Archive for the ‘Medical Studies’ Category
Friday, February 15th, 2013
Fascinating study about missing obvious findings on CT studies, based on another study about selective attention. In the cited study, 83% of radiologists missed the abnormal findings on the first CT image.
Don’t ruin it for anyone else, but how many of you caught all the abnormalities on the CT scan below? For those who aren’t used to looking at chest CT scans, I included a fairly “normal” CT chest cross section (except for the small nodule) at approximately the same level on the bottom for comparison (credit here).
Tuesday, December 11th, 2012
Does ED overcrowding affect patient outcomes or costs?
This study from Annals Emergency Medicine (.pdf) suggests so.
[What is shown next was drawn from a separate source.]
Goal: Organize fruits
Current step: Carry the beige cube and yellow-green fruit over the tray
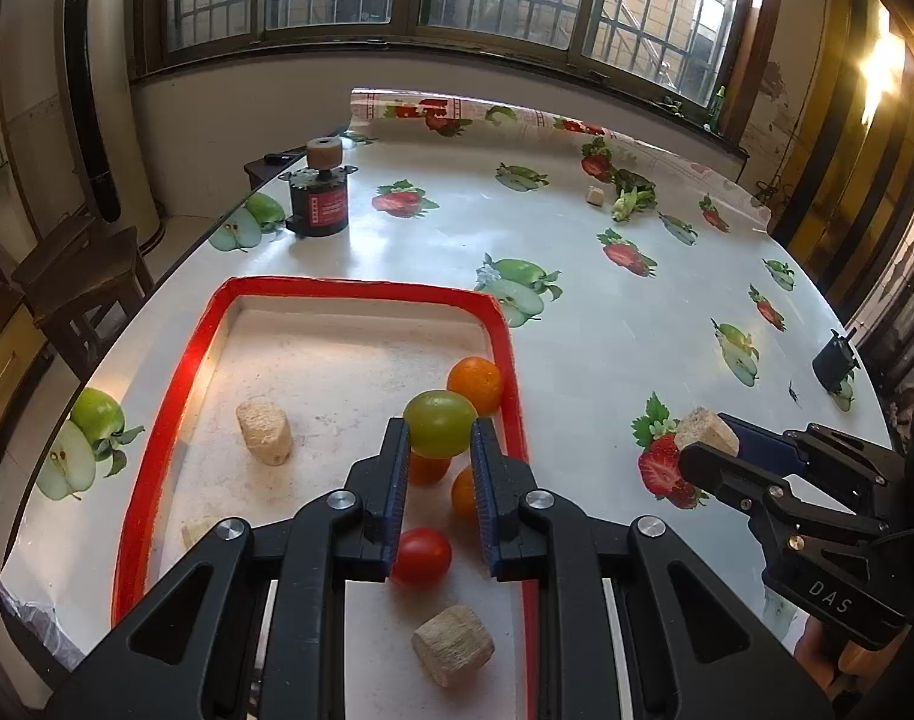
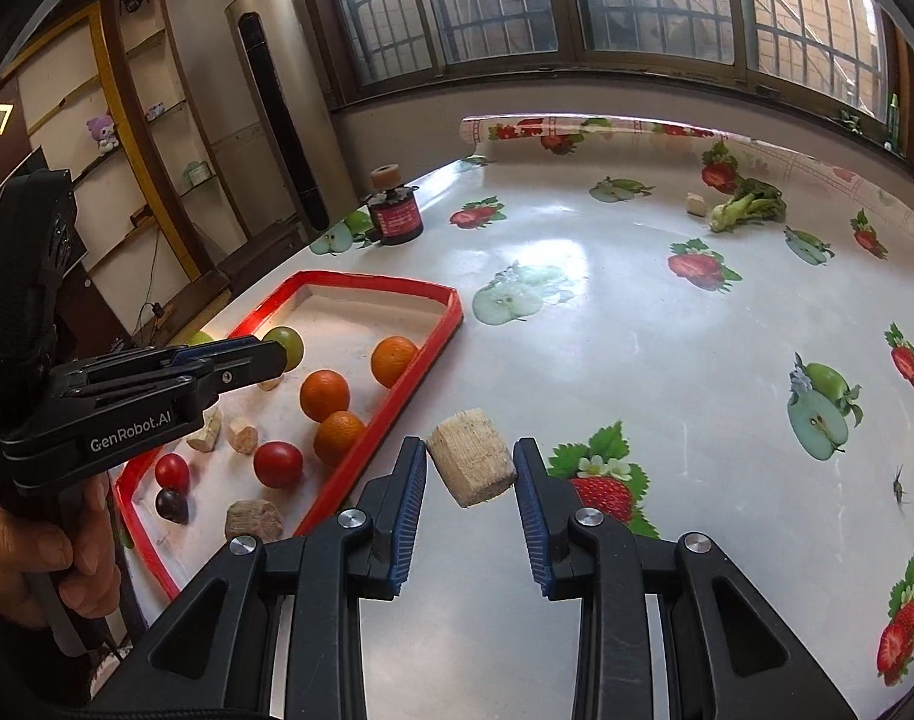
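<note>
At nine o'clock on the table (image 1: 397, 240), the red-rimmed tray (image 1: 361, 288) holds oranges, red tomatoes and pale corn-cob chunks. Your left gripper (image 1: 440, 429) is clamped on a green tomato (image 1: 440, 431), held above the tray's right side, over an orange (image 1: 475, 383) at its one o'clock. Lower it to a bare patch before you let go (round fruit rolls).

Moving right, your right gripper (image 2: 470, 468) has its jaws apart, with a corn-cob chunk (image 2: 470, 463) between them; whether the pads touch it you cannot tell. It sits just outside the tray's right rim. Centre the chunk, close on its flat sides, then lift straight up.
</note>
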Available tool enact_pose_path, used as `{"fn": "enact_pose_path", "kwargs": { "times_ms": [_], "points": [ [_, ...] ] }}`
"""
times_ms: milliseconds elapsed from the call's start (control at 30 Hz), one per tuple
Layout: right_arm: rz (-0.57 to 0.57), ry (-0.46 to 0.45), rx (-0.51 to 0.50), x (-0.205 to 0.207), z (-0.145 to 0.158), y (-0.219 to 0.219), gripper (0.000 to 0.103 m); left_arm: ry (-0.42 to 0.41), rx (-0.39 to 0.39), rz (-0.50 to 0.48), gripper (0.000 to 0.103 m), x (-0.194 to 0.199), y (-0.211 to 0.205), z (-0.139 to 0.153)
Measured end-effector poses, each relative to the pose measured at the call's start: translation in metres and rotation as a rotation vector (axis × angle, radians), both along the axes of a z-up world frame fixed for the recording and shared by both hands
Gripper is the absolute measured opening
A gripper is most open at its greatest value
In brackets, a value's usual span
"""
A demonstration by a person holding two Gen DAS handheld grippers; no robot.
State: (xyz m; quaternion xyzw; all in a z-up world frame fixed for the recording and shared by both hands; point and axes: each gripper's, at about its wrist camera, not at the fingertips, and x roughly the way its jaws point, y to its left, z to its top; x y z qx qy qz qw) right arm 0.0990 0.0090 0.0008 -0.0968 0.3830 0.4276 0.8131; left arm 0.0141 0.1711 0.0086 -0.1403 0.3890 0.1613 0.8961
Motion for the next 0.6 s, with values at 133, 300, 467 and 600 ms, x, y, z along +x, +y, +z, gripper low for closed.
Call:
{"fn": "enact_pose_path", "kwargs": {
  "times_ms": [133, 300, 467, 600],
  "points": [
    [0.027, -0.005, 0.004, -0.006, 0.004, 0.019, 0.031, -0.009, -0.002, 0.028, 0.018, -0.012, 0.012, 0.001],
    [0.053, -0.012, 0.004, -0.010, 0.007, 0.039, 0.031, -0.011, 0.006, 0.060, 0.018, -0.022, 0.026, 0.002],
    [0.068, -0.009, 0.002, -0.011, 0.007, 0.053, 0.031, -0.015, 0.000, 0.082, 0.018, -0.030, 0.039, 0.000],
    [0.080, -0.009, -0.003, -0.011, 0.006, 0.062, 0.031, -0.016, -0.004, 0.099, 0.018, -0.034, 0.050, -0.001]
  ]
}}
However, the study used times that hospital was on ambulance diversion as a measurement of overcrowding. When a hospital diverts ambulances, that action may demonstrate overcrowding or may also be due to CT scanner being down or other non-volume-related reasons. And just because a hospital is not on diversion doesn’t mean that there aren’t beds lined up in the hallways to cope with overcrowding. So the study is trying to draw associations between metrics that may be only marginally related.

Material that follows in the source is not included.